▸ **What this task involves**: Check every line of the material below, and show those that contain "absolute".

▸ **Recorded information**:
-.-.-

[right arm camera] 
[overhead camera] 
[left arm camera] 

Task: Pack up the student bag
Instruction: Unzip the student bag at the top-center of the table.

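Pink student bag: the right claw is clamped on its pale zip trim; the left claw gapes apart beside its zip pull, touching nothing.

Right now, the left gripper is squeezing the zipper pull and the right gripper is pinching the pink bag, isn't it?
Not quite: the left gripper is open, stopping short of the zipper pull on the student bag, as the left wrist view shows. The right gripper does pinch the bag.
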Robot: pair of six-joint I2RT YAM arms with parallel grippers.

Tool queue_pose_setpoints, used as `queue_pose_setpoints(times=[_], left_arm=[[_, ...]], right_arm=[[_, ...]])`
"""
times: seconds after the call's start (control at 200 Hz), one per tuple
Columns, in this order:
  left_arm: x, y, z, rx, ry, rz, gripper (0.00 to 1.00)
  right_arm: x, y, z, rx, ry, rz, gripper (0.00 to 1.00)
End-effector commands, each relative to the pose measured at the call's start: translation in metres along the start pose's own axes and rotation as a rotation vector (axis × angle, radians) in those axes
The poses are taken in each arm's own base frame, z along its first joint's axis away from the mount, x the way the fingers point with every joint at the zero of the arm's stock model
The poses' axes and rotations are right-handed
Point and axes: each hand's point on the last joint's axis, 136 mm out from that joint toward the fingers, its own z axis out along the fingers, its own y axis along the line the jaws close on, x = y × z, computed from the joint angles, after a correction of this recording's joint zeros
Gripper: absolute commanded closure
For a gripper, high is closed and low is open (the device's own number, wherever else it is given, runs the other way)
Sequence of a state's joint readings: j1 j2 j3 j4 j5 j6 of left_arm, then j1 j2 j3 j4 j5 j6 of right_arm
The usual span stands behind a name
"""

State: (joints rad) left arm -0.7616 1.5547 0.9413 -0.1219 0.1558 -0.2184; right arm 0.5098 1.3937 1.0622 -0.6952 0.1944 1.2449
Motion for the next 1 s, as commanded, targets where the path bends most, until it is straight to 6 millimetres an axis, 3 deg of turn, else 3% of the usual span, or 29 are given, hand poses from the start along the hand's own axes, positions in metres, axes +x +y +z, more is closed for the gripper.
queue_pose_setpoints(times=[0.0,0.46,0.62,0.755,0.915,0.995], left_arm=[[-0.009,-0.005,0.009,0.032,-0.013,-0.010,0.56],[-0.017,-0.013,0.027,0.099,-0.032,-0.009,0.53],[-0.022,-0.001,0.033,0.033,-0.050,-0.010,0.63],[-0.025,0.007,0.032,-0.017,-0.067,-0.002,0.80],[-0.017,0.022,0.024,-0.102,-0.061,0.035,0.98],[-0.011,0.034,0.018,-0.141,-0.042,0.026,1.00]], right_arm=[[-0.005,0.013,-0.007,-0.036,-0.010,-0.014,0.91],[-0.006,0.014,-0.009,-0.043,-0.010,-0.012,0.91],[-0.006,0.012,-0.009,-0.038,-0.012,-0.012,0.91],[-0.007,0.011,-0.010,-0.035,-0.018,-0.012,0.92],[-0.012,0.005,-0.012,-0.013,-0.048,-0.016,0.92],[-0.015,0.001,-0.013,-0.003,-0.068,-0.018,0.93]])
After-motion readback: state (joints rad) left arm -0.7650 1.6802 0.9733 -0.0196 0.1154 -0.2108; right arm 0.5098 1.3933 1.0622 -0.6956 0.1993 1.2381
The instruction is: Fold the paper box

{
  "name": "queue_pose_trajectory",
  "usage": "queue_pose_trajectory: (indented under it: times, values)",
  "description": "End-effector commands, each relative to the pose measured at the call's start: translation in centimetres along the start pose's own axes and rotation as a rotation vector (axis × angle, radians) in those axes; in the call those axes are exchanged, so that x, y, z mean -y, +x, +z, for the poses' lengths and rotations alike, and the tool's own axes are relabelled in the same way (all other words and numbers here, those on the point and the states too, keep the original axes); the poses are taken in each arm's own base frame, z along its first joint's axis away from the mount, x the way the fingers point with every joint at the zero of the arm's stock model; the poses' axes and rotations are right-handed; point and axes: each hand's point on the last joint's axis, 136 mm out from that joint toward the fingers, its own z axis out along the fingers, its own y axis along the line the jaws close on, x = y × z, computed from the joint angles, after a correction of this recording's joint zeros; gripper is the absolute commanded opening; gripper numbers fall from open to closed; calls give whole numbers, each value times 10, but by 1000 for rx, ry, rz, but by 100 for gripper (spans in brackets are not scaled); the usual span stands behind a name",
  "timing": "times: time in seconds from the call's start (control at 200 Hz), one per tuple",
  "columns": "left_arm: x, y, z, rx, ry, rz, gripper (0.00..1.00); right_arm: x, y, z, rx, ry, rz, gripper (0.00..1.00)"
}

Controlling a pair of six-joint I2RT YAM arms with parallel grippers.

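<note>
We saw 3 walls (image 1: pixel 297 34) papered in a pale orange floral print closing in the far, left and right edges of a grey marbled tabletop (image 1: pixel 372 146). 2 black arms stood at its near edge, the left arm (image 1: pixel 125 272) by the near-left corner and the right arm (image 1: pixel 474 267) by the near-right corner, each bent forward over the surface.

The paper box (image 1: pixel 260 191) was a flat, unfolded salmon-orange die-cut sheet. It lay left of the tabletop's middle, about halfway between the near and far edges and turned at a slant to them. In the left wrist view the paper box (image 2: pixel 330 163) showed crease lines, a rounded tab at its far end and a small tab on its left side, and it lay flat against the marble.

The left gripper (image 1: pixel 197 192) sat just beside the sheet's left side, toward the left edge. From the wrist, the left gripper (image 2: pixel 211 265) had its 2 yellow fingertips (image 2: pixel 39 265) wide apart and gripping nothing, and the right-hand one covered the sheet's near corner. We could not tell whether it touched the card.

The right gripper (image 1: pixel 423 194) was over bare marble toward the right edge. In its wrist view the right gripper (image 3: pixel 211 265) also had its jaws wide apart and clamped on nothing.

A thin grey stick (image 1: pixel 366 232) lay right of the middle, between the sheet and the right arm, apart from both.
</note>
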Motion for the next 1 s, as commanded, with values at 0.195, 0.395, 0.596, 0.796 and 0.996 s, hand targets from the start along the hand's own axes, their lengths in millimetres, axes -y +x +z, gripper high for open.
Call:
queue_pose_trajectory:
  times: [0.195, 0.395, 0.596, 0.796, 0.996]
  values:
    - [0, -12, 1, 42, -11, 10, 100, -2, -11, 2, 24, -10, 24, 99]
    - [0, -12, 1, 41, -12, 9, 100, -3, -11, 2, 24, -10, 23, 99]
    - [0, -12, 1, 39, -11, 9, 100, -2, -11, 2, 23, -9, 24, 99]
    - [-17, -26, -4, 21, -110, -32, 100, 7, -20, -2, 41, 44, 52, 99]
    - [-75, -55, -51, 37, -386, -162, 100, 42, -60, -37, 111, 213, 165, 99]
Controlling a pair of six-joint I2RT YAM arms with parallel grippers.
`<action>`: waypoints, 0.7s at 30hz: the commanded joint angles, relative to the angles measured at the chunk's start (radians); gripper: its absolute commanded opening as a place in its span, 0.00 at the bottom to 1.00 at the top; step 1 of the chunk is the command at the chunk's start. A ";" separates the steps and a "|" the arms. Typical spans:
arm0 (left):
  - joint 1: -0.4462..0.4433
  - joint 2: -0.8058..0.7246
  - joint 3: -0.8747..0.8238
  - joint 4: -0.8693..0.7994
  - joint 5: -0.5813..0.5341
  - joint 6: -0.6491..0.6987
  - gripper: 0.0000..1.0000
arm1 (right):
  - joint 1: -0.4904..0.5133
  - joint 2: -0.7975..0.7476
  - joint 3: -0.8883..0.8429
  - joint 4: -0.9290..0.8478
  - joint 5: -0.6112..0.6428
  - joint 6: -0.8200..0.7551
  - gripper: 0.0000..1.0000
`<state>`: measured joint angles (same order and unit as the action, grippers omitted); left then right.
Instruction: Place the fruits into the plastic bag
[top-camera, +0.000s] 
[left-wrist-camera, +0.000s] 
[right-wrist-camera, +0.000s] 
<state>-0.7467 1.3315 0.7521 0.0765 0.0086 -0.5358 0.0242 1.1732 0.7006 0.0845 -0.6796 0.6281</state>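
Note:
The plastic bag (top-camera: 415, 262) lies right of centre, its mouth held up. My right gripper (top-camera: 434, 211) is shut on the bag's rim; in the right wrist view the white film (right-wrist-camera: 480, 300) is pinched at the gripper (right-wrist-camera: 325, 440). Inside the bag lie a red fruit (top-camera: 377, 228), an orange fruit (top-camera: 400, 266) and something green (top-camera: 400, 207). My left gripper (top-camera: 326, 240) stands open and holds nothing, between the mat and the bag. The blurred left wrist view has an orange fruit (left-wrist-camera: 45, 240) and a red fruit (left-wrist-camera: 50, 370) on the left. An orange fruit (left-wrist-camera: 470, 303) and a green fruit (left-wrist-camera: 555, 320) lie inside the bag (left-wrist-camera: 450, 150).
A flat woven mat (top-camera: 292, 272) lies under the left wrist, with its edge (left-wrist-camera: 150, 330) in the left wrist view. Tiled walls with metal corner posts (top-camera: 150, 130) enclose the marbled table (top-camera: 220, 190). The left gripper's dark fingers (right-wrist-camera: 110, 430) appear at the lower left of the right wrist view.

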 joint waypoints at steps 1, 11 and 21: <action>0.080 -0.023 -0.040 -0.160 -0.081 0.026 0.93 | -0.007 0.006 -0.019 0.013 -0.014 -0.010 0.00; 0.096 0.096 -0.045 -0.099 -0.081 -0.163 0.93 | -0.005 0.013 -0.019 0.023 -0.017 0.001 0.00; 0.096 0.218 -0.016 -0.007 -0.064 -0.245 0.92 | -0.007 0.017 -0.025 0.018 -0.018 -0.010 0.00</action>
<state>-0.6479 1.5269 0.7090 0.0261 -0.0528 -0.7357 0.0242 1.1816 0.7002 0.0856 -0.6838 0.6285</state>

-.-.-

▸ **Task solution**:
Gripper: absolute commanded closure
  "description": "End-effector commands, each relative to the pose measured at the call's start: translation in centimetres along the start pose's own axes and rotation as a rotation vector (axis × angle, radians) in those axes; in the call those axes are exchanged, so that x, y, z mean -y, +x, +z, for the poses' lengths and rotations alike, and the tool's own axes are relabelled in the same way (all other words and numbers here, those on the point and the states too, keep the original axes); the poses are taken in each arm's own base frame, z along its first joint's axis away from the mount, x the way the fingers point with every joint at the zero of the arm's stock model; the poses' axes and rotations are right-handed; point and axes: each hand's point on the last joint's axis, 136 mm out from that joint toward the fingers, its own z axis out along the fingers, its own y axis along the line the jaws close on, x = y × z, computed from the joint angles, after a correction of this recording's joint zeros; gripper is the absolute commanded opening; gripper numbers fall from open to closed; calls give whole numbers, each value times 10, but by 1000 for rx, ry, rz, but by 100 for gripper (spans in brackets are not scaled); the usual span stands behind a name",
`<action>`: waypoints, 0.7s at 30hz: the commanded joint angles, relative to the angles measured at the chunk's start (radians); gripper: its absolute commanded opening as a place in its span, 0.00 at the bottom to 1.00 at the top; step 1 of the chunk is the command at the chunk's start. A ";" separates the steps and a "|" the arms. Typical spans:

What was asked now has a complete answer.